BLOCKCHAIN 101

What is Blockchain?

Blockchain technology enables everyone involved in a transaction to know with certainty what happened, when it happened, and confirm other parties are seeing the same thing without the need for an intermediary providing assurance, and without a need to reconcile data afterwards.

The two terms “blockchain” and “DLT” are often used interchangeably and to understand blockchain, it’s important to understand Distributed Ledger Technology (DLT) — the framework that underpins it.

What is Distributed Ledger Technology?

DLT is a decentralized database managed by multiple participants, across multiple nodes. Blockchain is a type of DLT where transactions are recorded with an immutable cryptographic signature called a hash. The transactions are then grouped in blocks and each new block includes a hash of the previous one, chaining them together, hence why distributed ledgers are often called blockchains.

Is Corda a blockchain?

Corda is both a blockchain and not a blockchain.

Transactions on Corda are cryptographically linked or chained to the transactions it depends upon. So, by definition, Corda is a blockchain—with one key differentiator.

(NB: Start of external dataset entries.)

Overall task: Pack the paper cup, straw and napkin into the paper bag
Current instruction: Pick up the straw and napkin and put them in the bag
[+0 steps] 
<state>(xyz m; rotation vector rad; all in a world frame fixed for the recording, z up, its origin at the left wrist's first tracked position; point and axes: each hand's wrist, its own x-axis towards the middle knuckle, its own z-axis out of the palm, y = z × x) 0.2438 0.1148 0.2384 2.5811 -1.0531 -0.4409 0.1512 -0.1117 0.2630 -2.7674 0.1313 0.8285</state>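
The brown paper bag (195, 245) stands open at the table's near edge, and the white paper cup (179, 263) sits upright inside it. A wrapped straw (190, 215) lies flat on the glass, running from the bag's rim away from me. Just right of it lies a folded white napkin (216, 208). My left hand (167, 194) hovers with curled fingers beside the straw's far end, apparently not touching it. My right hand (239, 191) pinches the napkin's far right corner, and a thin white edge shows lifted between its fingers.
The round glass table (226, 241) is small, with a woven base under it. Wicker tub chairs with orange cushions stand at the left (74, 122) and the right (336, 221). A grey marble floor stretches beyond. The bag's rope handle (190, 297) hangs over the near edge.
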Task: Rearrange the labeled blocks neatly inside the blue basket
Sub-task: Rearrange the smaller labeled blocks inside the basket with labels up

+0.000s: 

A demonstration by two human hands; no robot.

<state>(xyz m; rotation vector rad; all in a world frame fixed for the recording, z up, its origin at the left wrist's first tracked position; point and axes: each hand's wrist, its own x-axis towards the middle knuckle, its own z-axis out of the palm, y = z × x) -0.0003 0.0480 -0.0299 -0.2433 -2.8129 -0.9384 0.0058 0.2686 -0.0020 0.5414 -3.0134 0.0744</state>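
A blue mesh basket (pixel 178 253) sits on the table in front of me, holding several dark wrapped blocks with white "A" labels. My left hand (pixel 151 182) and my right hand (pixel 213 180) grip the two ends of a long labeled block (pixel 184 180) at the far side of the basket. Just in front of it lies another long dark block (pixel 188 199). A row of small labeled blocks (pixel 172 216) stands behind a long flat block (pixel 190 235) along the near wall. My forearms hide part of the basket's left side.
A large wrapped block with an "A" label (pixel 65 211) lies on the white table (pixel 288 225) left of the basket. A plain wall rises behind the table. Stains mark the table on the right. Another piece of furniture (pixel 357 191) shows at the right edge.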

Corda does not periodically batch up transactions needing confirmation — into a block — and confirm them in one go. Instead, Corda confirms each transaction in real-time. With Corda, there is no need to wait for other transactions to come along or a “block interval”. Transactions are confirmed immediately. This means that your transaction is not dependent on any others, increasing both privacy and scalability.

Why Blockchain?

  • Prone to human error or fraud— each participant has its own separate ledger.
  • Inefficient — intermediaries are needed for validation.
  • Frequent delays & losses — paper-based and data stored locally by each party.
  • Peers have a single shared ledger — once the transaction is validated, the record is permanent, secure and immutable.
  • A smart contract — code running on top of a blockchain that contains a set of rules under which the parties mutually agree — eliminates the need for third parties.
  • Owner of the transaction has the power to move anything of value freely and instantly without intermediaries.
  • Eliminates or reduces paper processes, need for intermediaries, speeds up transaction times and increases efficiencies and transparency.